- _ASSIGNED TASK_
Your job with the data below is to output exactly the lines from the one holding "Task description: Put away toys" down to the one holding "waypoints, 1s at", both included, and no others.
[Start of section]
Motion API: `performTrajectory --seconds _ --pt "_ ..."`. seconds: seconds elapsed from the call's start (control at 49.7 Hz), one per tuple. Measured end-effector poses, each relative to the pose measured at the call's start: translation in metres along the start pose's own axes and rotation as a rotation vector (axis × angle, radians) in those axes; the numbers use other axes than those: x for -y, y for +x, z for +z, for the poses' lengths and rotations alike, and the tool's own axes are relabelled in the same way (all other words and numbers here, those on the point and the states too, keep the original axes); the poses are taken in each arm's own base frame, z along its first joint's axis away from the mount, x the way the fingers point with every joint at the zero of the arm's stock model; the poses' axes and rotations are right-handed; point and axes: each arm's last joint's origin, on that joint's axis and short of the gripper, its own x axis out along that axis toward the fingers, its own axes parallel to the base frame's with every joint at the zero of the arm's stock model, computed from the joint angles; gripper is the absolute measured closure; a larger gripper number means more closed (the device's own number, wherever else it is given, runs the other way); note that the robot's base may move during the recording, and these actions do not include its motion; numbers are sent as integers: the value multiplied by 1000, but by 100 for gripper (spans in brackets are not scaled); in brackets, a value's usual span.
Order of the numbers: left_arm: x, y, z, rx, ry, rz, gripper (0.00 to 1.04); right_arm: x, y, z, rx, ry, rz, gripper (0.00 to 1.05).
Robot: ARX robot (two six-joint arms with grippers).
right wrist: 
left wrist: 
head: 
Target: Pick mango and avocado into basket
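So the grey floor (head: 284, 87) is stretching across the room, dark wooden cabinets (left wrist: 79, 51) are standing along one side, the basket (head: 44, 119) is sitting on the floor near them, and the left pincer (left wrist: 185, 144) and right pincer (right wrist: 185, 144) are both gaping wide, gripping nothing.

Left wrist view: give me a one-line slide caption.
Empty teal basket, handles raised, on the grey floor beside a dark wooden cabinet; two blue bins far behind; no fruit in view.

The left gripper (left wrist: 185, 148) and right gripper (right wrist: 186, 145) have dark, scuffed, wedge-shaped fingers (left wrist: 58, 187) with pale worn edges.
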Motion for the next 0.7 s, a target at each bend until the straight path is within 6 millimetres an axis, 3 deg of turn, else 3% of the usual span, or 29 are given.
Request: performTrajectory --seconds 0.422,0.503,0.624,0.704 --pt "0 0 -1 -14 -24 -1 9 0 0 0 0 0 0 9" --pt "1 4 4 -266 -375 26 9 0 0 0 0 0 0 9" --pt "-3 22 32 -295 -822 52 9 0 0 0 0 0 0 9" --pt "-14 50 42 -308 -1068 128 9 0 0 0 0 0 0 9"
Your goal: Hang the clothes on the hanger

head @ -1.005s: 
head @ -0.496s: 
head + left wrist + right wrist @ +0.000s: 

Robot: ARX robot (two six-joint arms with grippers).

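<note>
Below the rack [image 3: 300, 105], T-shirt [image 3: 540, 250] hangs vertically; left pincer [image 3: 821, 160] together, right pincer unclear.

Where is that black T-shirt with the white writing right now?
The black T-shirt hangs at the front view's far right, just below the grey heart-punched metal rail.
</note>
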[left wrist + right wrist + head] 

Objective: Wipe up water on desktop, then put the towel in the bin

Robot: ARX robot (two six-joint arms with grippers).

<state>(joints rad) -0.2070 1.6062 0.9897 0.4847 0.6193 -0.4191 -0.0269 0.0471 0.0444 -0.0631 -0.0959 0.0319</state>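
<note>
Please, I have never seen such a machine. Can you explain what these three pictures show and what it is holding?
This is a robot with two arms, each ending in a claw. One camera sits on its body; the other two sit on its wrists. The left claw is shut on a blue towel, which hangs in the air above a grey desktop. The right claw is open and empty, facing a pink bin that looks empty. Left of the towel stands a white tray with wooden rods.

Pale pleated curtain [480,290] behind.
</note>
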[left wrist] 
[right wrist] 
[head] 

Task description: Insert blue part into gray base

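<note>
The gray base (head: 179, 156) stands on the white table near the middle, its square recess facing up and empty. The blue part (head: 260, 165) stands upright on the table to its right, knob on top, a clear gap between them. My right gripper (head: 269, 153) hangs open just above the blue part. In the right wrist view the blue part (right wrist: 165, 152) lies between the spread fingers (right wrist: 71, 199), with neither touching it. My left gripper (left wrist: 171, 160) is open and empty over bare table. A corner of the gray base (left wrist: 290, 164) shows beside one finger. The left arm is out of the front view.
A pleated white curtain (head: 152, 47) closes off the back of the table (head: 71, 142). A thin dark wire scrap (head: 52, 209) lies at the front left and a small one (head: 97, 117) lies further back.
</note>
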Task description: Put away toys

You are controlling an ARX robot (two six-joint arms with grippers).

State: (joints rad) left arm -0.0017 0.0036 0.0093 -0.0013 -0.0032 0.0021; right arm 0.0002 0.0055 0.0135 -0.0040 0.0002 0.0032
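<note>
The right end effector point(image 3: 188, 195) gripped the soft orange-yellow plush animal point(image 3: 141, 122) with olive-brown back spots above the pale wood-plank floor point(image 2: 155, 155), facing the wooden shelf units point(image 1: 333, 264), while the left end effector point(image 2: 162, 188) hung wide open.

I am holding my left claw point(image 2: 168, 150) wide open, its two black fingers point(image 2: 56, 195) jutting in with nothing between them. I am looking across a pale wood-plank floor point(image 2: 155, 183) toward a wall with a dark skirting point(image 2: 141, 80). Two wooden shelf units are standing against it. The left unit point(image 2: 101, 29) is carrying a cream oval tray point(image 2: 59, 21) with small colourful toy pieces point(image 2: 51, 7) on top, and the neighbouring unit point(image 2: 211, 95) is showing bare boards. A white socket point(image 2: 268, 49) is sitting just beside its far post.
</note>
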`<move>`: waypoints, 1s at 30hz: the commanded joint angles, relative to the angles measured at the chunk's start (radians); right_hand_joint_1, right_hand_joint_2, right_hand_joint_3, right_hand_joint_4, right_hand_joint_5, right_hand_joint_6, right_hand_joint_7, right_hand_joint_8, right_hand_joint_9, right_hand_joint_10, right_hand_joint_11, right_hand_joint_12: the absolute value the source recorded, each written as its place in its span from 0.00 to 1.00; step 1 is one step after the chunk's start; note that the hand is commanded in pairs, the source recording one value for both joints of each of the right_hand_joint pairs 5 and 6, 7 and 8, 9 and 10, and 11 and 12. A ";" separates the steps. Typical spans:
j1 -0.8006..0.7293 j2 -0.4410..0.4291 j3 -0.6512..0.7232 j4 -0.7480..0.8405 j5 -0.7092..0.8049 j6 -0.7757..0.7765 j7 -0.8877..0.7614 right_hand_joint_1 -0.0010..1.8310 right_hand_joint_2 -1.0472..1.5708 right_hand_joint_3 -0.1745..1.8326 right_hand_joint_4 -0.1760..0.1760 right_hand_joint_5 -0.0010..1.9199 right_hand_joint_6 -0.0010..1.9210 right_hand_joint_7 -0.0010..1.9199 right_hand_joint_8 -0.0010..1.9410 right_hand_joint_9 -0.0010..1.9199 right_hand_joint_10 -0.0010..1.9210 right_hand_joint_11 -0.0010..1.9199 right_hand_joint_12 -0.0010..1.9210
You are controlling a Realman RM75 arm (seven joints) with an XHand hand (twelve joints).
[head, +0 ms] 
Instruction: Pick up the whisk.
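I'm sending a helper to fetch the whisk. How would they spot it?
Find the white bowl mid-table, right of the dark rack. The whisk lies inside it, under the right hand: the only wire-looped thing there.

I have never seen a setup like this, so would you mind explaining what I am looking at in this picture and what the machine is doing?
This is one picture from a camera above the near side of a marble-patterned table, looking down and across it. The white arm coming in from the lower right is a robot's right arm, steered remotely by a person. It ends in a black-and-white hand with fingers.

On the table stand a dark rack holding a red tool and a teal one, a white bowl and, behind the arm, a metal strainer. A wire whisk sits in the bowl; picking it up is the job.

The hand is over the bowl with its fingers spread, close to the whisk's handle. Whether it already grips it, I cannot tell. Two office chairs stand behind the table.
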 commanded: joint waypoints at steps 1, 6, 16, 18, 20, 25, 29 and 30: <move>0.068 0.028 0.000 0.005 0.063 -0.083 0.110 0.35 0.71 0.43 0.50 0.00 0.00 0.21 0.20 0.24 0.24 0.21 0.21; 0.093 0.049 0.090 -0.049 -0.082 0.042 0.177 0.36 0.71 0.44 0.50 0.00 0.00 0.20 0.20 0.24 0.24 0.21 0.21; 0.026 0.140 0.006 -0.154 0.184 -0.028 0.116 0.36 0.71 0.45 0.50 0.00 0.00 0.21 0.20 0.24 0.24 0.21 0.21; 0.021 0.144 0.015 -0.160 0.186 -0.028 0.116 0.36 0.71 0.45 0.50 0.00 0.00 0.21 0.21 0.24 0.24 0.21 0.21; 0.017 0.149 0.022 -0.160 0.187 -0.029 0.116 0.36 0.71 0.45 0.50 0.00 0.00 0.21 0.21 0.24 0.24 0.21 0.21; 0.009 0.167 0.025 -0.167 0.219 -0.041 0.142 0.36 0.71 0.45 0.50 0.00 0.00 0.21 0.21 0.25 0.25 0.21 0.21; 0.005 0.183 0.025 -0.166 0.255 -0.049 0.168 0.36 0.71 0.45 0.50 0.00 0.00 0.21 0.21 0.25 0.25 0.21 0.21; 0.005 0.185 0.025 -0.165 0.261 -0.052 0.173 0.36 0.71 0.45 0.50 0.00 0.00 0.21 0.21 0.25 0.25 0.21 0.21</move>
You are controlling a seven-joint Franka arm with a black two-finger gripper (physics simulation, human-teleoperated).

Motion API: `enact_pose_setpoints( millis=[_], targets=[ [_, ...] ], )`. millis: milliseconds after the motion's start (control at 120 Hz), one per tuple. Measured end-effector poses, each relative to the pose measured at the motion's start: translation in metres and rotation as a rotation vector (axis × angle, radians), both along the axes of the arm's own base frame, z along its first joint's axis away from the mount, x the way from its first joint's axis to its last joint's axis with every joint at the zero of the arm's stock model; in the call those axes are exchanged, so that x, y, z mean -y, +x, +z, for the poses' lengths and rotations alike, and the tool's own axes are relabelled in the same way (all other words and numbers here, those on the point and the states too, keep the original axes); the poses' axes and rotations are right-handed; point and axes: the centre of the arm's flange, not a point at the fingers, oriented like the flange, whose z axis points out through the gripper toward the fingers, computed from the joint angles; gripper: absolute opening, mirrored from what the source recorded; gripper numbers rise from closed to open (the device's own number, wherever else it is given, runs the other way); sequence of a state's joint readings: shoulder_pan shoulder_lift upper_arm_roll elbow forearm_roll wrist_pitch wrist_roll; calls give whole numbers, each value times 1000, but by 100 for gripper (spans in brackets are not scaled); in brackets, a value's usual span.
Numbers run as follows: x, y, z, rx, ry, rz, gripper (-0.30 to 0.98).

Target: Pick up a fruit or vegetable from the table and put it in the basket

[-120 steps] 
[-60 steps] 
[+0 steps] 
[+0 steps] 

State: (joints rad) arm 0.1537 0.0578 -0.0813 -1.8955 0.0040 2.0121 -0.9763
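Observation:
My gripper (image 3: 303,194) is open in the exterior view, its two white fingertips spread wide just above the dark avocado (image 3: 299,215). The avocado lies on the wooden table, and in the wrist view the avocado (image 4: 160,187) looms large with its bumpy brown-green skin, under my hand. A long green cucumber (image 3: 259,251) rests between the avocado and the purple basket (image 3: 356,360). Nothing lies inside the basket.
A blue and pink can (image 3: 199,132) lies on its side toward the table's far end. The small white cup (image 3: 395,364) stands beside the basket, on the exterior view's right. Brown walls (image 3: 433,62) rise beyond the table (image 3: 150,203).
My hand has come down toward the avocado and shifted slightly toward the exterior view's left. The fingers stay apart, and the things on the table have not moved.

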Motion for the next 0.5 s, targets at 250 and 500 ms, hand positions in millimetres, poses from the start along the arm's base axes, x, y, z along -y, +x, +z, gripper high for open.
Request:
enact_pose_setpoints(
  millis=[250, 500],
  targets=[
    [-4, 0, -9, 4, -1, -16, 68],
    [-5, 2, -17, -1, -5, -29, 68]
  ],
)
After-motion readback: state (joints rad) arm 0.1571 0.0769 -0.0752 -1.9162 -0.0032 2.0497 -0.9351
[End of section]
- _RESPONSE_
Task description: Put away toys

You are controlling an ARX robot (two six-joint arms with grippers).

State: (joints rad) left arm -0.0017 0.0036 0.0093 -0.0013 -0.0032 0.0021; right arm 0.0002 0.0055 0.0135 -0.0040 0.0002 0.0032
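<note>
The right end effector point(image 3: 188, 195) gripped the soft orange-yellow plush animal point(image 3: 141, 122) with olive-brown back spots above the pale wood-plank floor point(image 2: 155, 155), facing the wooden shelf units point(image 1: 333, 264), while the left end effector point(image 2: 162, 188) hung wide open.

I am holding my left claw point(image 2: 168, 150) wide open, its two black fingers point(image 2: 56, 195) jutting in with nothing between them. I am looking across a pale wood-plank floor point(image 2: 155, 183) toward a wall with a dark skirting point(image 2: 141, 80). Two wooden shelf units are standing against it. The left unit point(image 2: 101, 29) is carrying a cream oval tray point(image 2: 59, 21) with small colourful toy pieces point(image 2: 51, 7) on top, and the neighbouring unit point(image 2: 211, 95) is showing bare boards. A white socket point(image 2: 268, 49) is sitting just beside its far post.
</note>
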`<move>`: waypoints, 1s at 30hz: the commanded joint angles, relative to the angles measured at the chunk's start (radians); right_hand_joint_1, right_hand_joint_2, right_hand_joint_3, right_hand_joint_4, right_hand_joint_5, right_hand_joint_6, right_hand_joint_7, right_hand_joint_8, right_hand_joint_9, right_hand_joint_10, right_hand_joint_11, right_hand_joint_12: the absolute value the source recorded, each written as its place in its span from 0.00 to 1.00; step 1 is one step after the chunk's start; note that the hand is commanded in pairs, the source recording one value for both joints of each of the right_hand_joint pairs 5 and 6, 7 and 8, 9 and 10, and 11 and 12. A ";" separates the steps. Typical spans:

The answer stands, and there is nothing more to add.